Max Tyler, 61, a “semi-retired” businessman and the House District 23 chair who twice got Rep. Gwyn Green elected, is the odds-on favorite for Green’s vacant seat. Green announced during the session that she would step down for health reasons and to spend more time with her grandchildren.
A second candidate, small-business consultant Mary Ceynowa, filed to run but is said to be considering withdrawing from the race after gauging her support among 63 electors, which includes Democratic precinct committee persons, and party and elected officials.
“I would say she has a very impressive background and is a very capable person,” Tyler said of his would-be opponent. “I’ve been working with the people of this district for four or five years. I know these folks, and I think it might have an impact on the election.”
Candidates may also be nominated from the floor. If Tyler winds up being the only candidate, the vote will be taken “by acclimation,” said Jefferson County Democratic Party Chair Ann Knollman.
The election is 7 p.m. Wednesday at the American Legion Hall, 1655 Simms St., Lakewood.
In an interview with StateBill.com, Tyler said he has lived in Jefferson County for many years, where he built up and sold two small businesses, a typesetting company called Campro Systems and a computer consulting and networking company called Compro.
Today, he does process-reengineering consulting under the name of “The Star Group.”
“I make businesses more effective in using their information systems, and I work on database and content management Web sites,” Tyler said.
Asked why he’s running for Green’s House seat, Tyler said he’s been civically involved “almost all of my life.” He chaired the small-business council of the Denver Metro Chamber of Commerce, and he served a three-year stint on the chamber’s board. He also was the founding chairman of Denver’s small-business incubator.
In the past four or five years, he said he’s spent a lot of time getting Democratic candidates elected to office in Jefferson County.

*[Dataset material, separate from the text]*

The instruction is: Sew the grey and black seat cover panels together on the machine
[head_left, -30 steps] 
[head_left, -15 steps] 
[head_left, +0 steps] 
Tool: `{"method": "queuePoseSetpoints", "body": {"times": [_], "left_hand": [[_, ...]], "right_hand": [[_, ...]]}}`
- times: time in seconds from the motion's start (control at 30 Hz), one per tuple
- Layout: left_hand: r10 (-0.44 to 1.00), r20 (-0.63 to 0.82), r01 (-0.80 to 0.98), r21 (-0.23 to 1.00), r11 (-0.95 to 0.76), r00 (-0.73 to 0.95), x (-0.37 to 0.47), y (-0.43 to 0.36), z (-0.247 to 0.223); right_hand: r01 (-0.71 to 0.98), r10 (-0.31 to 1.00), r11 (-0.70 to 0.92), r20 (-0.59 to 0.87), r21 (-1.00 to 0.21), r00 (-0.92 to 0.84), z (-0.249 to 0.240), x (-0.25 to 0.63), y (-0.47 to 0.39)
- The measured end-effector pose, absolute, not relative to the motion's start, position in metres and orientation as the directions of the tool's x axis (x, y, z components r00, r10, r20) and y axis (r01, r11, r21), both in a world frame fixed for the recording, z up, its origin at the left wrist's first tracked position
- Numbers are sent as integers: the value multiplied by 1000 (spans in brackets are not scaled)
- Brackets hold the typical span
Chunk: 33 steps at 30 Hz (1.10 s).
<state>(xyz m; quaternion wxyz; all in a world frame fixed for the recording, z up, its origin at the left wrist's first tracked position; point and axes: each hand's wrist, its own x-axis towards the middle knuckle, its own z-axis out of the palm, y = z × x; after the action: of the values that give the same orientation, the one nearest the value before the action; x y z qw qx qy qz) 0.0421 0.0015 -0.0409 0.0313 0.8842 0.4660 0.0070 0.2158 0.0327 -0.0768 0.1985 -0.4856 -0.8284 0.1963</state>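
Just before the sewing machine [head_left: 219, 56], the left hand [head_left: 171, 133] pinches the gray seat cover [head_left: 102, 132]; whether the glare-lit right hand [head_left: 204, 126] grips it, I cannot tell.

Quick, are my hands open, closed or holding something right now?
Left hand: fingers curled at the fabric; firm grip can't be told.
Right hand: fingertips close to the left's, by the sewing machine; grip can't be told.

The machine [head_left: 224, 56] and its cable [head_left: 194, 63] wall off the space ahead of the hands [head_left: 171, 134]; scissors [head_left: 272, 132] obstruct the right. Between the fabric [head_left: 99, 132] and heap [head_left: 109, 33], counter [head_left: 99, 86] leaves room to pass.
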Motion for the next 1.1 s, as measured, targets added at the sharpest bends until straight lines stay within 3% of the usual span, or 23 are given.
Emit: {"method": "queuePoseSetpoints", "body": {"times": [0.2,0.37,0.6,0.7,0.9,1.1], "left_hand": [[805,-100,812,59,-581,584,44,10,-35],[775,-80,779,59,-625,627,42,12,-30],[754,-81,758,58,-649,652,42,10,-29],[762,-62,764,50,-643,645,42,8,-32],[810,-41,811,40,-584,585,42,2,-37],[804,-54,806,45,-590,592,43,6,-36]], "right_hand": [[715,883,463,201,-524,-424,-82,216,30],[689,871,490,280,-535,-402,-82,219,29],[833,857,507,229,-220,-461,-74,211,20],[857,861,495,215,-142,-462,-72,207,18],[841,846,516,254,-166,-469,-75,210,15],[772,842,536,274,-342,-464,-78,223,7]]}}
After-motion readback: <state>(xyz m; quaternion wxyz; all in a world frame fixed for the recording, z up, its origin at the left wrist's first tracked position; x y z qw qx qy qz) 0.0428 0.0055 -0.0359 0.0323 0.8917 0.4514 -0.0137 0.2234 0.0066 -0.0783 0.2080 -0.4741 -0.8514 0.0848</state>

“I was very much involved with Gwyn Green’s campaign,” he said. “I helped take her from a 47-vote margin (of victory) in 2004 to a much more substantial one” in 2006, and also 2008.

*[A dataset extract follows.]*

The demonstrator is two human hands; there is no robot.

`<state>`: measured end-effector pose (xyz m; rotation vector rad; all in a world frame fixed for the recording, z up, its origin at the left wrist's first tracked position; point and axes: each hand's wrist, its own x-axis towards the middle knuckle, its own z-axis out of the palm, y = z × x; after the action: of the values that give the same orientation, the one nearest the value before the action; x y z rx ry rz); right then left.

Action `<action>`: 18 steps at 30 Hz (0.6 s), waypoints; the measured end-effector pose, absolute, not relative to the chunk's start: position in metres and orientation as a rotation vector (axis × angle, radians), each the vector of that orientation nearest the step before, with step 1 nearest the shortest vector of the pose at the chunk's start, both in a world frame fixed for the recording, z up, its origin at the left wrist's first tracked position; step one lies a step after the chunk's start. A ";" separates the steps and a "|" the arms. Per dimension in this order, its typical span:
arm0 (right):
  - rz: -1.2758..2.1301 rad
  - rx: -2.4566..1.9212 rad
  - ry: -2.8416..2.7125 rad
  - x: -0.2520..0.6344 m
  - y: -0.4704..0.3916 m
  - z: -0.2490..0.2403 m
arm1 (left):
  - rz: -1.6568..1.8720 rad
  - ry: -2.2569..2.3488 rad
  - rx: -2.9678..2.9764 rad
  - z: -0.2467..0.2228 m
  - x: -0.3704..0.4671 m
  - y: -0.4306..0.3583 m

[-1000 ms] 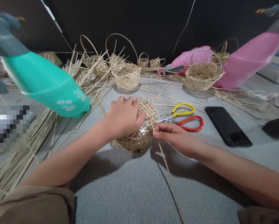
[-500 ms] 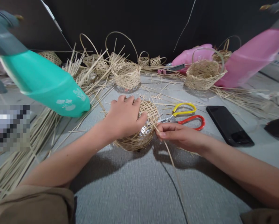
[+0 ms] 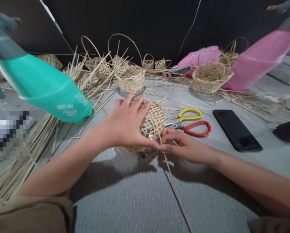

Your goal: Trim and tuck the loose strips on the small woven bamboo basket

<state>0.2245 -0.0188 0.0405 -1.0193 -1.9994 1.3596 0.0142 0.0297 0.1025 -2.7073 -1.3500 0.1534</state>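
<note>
A woven basket (image 3: 156, 118) lies on the grey table in the middle, with something shiny showing through its weave. Across its left side spreads my left hand (image 3: 125, 124), fingers apart, its thumb stretched to the basket's near right edge. There my right hand (image 3: 179, 144) pinches a long thin strip (image 3: 168, 165) at the rim, its thumb touching my left thumb. The strip runs down toward the table's front edge. Scissors (image 3: 192, 124) with one yellow and one red handle lie just behind my right hand, their blades toward the basket.
A black phone (image 3: 237, 130) lies on the right. A green spray bottle (image 3: 50, 87) leans at the left over loose strips (image 3: 18, 174). Behind are several small baskets, one with a tall handle (image 3: 130, 77), another (image 3: 210, 77) beside a pink bottle (image 3: 259, 61).
My left hand has opened wider and its thumb has come down to the strip at the rim. My right hand has shifted slightly toward me.
</note>
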 end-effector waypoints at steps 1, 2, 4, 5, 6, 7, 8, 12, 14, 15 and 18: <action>1.330 -1.021 -2.014 0.225 -0.019 0.039 | 0.157 -1.327 -2.706 0.103 0.014 0.029; 1.314 -1.015 -2.024 0.225 -0.019 0.037 | 0.152 -1.318 -2.701 0.103 0.013 0.029; 1.309 -0.987 -2.033 0.226 -0.018 0.034 | 0.130 -1.312 -2.692 0.101 0.014 0.029; 1.307 -0.970 -2.039 0.227 -0.017 0.033 | 0.115 -1.306 -2.689 0.101 0.014 0.030; 1.299 -0.956 -2.051 0.227 -0.016 0.032 | 0.097 -1.301 -2.685 0.100 0.014 0.030; 1.282 -0.952 -2.068 0.227 -0.015 0.032 | 0.077 -1.295 -2.679 0.099 0.015 0.030; 1.258 -0.953 -2.092 0.228 -0.015 0.033 | 0.056 -1.289 -2.673 0.099 0.015 0.030; 1.199 -0.975 -2.168 0.232 -0.011 0.039 | -0.005 -1.265 -2.665 0.100 0.014 0.030; 1.147 -1.030 -2.100 0.236 -0.007 0.040 | -0.018 -1.224 -2.682 0.100 0.013 0.031; 1.096 -1.077 -2.015 0.239 -0.003 0.039 | -0.032 -1.188 -2.696 0.101 0.012 0.031; 0.960 -1.158 -1.589 0.249 0.013 0.034 | -0.126 -1.022 -2.755 0.101 0.011 0.032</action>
<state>0.2491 0.0132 0.0339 -1.1583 -1.5887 0.9605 0.0111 0.0320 0.1014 -2.7552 -1.0224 -0.1255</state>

Tyler said his work knocking on “thousands of doors” on behalf of Green and of newly elected Lakewood councilwoman and political novice Cindy Baroway “makes me a good candidate to carry on her tradition.”
Green’s primary passion, Tyler said, is protecting children, and she’s also focused on creating jobs and reasonable transportation and promoting and getting more people covered with healthcare.
Adding one interest of his own, he said, “It’s vitally important we get off the dirty carbon and start promoting whatever we can for renewable energy and encourage people to take different modes of transportation.”
Tyler said he’s been a proponent of RTD’s West light rail line, now under construction through Jefferson County.
“It’ll be a good model for change,” he said, noting that he’s attended meetings for a group that’s looking at redevelopment opportunities for a planned station on Lamar Street.
Asked about the controversy involving business owners whose property is being condemned near 13th Avenue and Wadsworth Boulevard, Tyler said, “You noticed they’ve been real quiet lately. They’ve settled with RTD. They got a price that RTD probably thought was too much, and that they thought was too little. Lakewood also has offered some help.”
Tyler said the eminent domain battle was contentious and high profile, and he quoted a friend who was involved in one of the first “takings” on the T-Rex line to the Denver Tech Center.
“Eminent domain is a horrible thing … but it sometimes absolutely has to be done,” he said the friend said.